= Beginning of Section =

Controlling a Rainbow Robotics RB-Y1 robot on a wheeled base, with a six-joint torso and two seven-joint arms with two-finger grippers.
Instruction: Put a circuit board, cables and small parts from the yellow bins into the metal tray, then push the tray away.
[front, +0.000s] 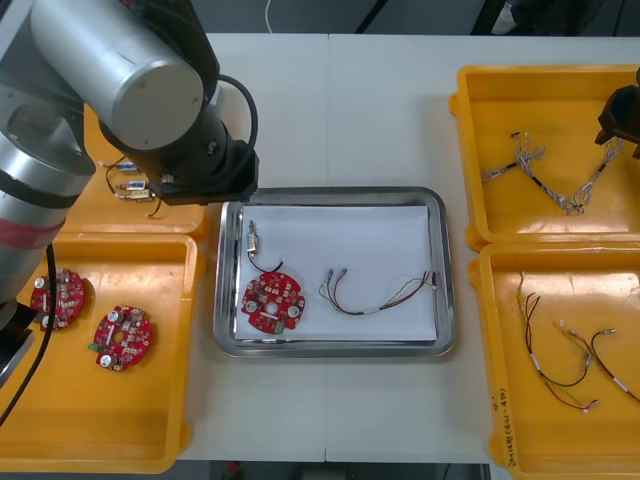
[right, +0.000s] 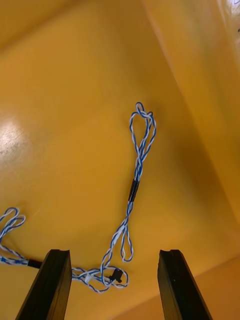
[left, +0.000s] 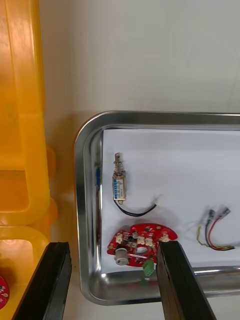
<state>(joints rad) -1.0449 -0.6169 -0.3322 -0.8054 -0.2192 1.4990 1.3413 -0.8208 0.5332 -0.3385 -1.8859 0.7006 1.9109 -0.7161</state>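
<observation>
Round red circuit board (front: 272, 302) lies in white-lined tray (front: 330, 193).

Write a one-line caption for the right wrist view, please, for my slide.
Open jaws of the right arm hover over a twisted blue and white cable lying in a yellow bin.

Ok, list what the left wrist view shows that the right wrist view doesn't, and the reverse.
Left wrist, not right: the metal tray holding a circuit board, a small metal part and a red and yellow cable. Right wrist, not left: twisted blue and white cables. Both: yellow bins and an open gripper, left gripper over the tray, right gripper over the cables.
</observation>
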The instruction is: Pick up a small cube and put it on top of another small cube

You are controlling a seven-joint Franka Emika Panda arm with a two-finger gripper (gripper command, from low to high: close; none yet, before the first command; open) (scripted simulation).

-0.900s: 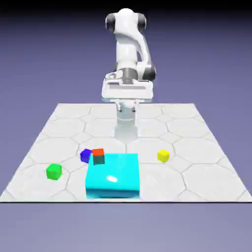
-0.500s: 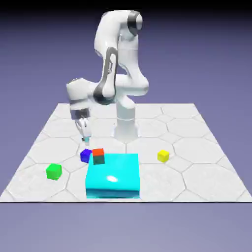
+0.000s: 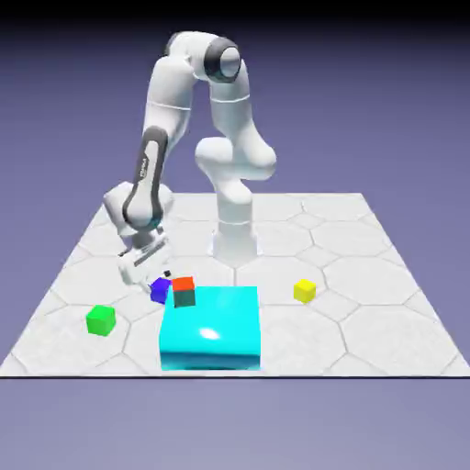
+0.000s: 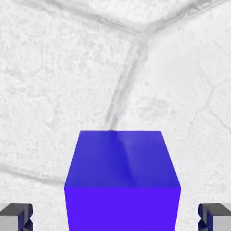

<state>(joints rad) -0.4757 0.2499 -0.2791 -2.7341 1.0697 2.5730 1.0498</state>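
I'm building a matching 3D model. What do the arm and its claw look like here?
The arm is glossy white with rounded, tube-like links and dark grey joint bands. The claw has a white boxy body; its two small fingertips are grey and blocky. No cables or markings show.

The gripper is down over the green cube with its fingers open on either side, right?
Not the green cube: the gripper is over the blue cube, as the hand view shows, with open fingers on either side.

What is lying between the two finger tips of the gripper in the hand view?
The blue cube lies between the gripper's finger tips, with bare gaps on both sides; the hand view shows this.
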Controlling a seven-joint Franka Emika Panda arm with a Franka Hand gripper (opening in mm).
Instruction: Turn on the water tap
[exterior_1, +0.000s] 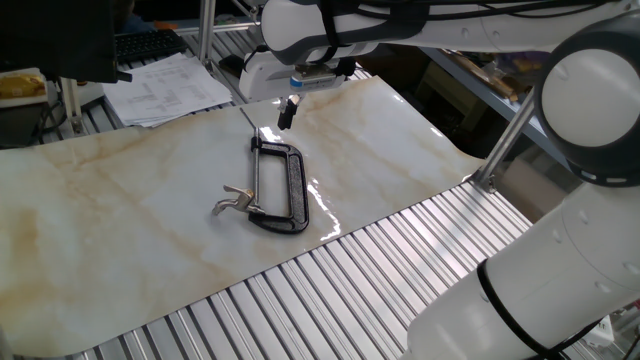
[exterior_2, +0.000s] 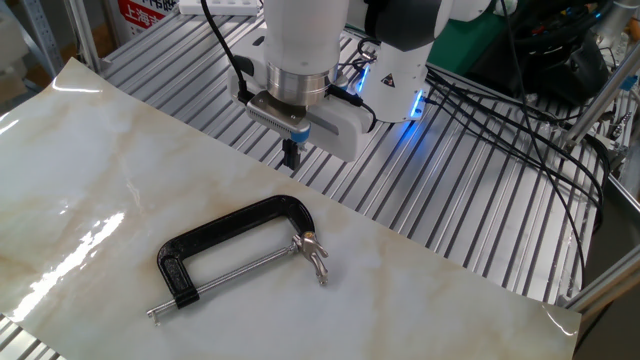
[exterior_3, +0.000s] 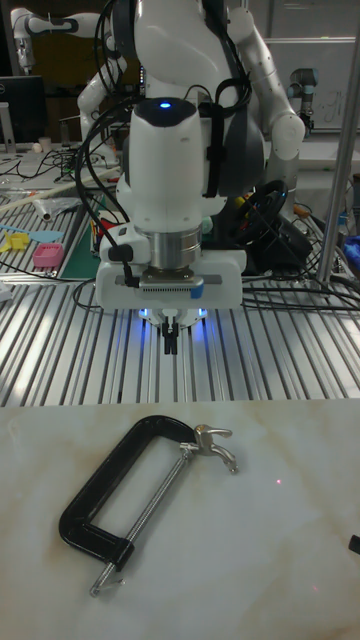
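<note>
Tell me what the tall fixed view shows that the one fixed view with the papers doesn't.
Only the tall view shows the blue light under the arm's wrist housing, a pink item on the bench behind, and a second robot arm in the background. Only the other one shows printed papers and a keyboard. Both show the water tap lying on the marble sheet, with the gripper hanging above it, apart from it, jaws close together.

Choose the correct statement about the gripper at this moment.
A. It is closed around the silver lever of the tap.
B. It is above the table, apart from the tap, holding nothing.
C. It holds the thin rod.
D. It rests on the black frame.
B: the gripper hangs above the table, its fingers close together with nothing between them, clear of the water tap, whose silver lever lies untouched.
</note>
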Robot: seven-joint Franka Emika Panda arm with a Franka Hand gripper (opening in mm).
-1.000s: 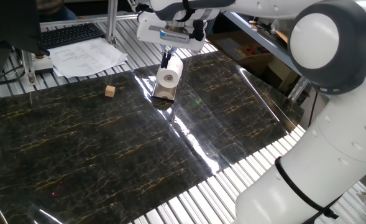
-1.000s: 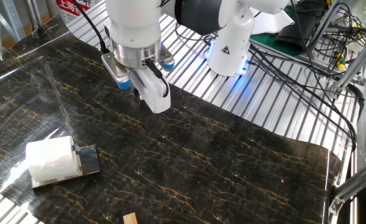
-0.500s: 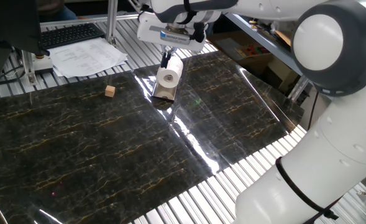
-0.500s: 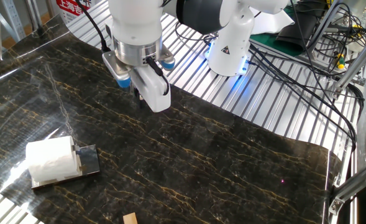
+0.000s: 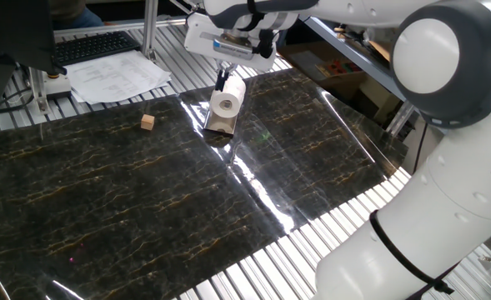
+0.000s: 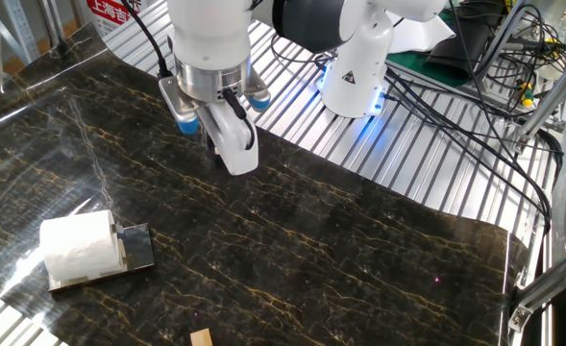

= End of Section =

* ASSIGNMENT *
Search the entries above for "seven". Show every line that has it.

* COMPLETED EXERCISE *
Controlling a Rainbow Robotics RB-Y1 robot on a wheeled base, with a six-joint torso and two seven-joint arms with two-finger grippers.
You are controlling a seven-joint Franka Emika Panda arm with a two-finger gripper (gripper command, from low to high: close; none yet, before the first command; open) (scripted simulation).
Controlling a seven-joint Franka Emika Panda arm with a Franka Hand gripper (opening in mm).
Robot: seven-joint Franka Emika Panda arm with a Franka Hand gripper (opening in mm).

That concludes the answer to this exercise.